Personal information
- Born: 18 October 1940 Budapest, Hungary
- Died: 19 September 2018 (aged 77)
- Height: 1.88 m (6 ft 2 in)
- Weight: 79 kg (174 lb)

Sport
- Sport: Fencing
- Club: OSC, Budapest

Medal record
Representing Hungary
Olympic Games
| Gold medal – first place | 1964 Tokyo | Épée team |
| Gold medal – first place | 1968 Mexico City | Épée individual |
| Gold medal – first place | 1968 Mexico City | Épée team |
| Gold medal – first place | 1972 Munich | Épée team |
| Bronze medal – third place | 1972 Munich | Épée individual |
| Bronze medal – third place | 1976 Montreal | Épée individual |

= Győző Kulcsár =

Hungarian fencer (1940–2018)

Győző Kulcsár (18 October 1940 - 19 September 2018) was a Hungarian fencer.
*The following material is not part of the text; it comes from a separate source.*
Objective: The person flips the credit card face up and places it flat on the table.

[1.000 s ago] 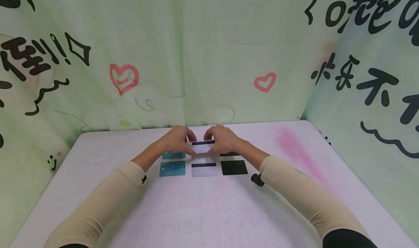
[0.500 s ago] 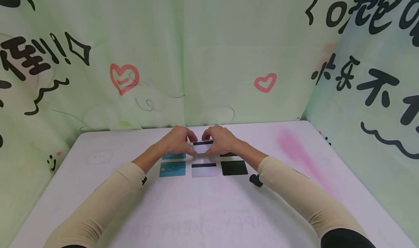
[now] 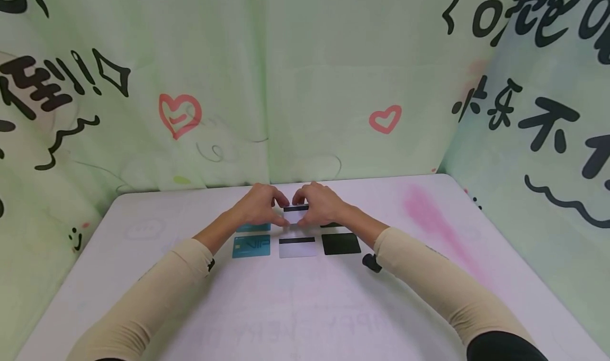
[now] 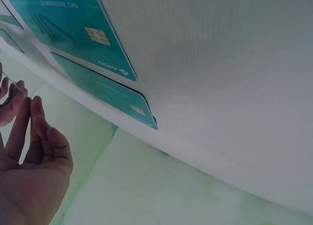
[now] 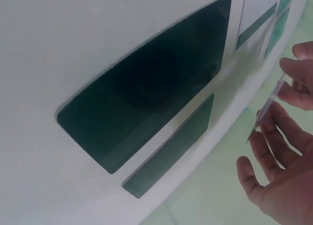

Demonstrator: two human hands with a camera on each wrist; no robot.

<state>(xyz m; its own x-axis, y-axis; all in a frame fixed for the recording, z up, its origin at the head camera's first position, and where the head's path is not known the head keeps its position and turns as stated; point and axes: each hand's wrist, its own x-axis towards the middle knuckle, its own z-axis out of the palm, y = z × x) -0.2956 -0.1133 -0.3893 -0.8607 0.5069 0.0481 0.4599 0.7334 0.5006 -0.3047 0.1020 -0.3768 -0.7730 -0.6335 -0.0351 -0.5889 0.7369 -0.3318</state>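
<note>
My left hand (image 3: 261, 205) and right hand (image 3: 323, 205) face each other near the table's far side. Between them, a white card (image 3: 296, 215) with a dark stripe is held at its left and right edges by curled fingers and thumbs. Seen from the right wrist, this card (image 5: 269, 106) is tilted and raised off the table. Nearer to me lies a second white striped card (image 3: 297, 250). A teal VIP card (image 3: 251, 246) lies left of it and a dark green card (image 3: 341, 244) right of it.
Behind these, another teal card (image 3: 253, 227) and another dark green card (image 3: 332, 225) are partly covered by my hands. The white table (image 3: 295, 308) ends at a light green curtain (image 3: 314, 86) with drawings and writing.
My hands have drawn slightly closer together, the right moving a little left. Less of the held card shows between them. The cards on the table have not moved.
</note>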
He competed in the individual and team épée events at the 1964, 1968, 1972 and 1976 Olympics and won four gold (one individual and three team) and two individual bronze medals. He also won three world titles with the Hungarian team, in 1970, 1971 and 1978.

After retiring from competitions Kulcsár worked as a fencing coach, in Hungary (c. 1980–1988 and after 2001) and Italy (c. 1988–2000). His trainees include Tímea Nagy, Emese Szász and his nephew Krisztián Kulcsár.

He died on 19 September 2018 at the age of 77.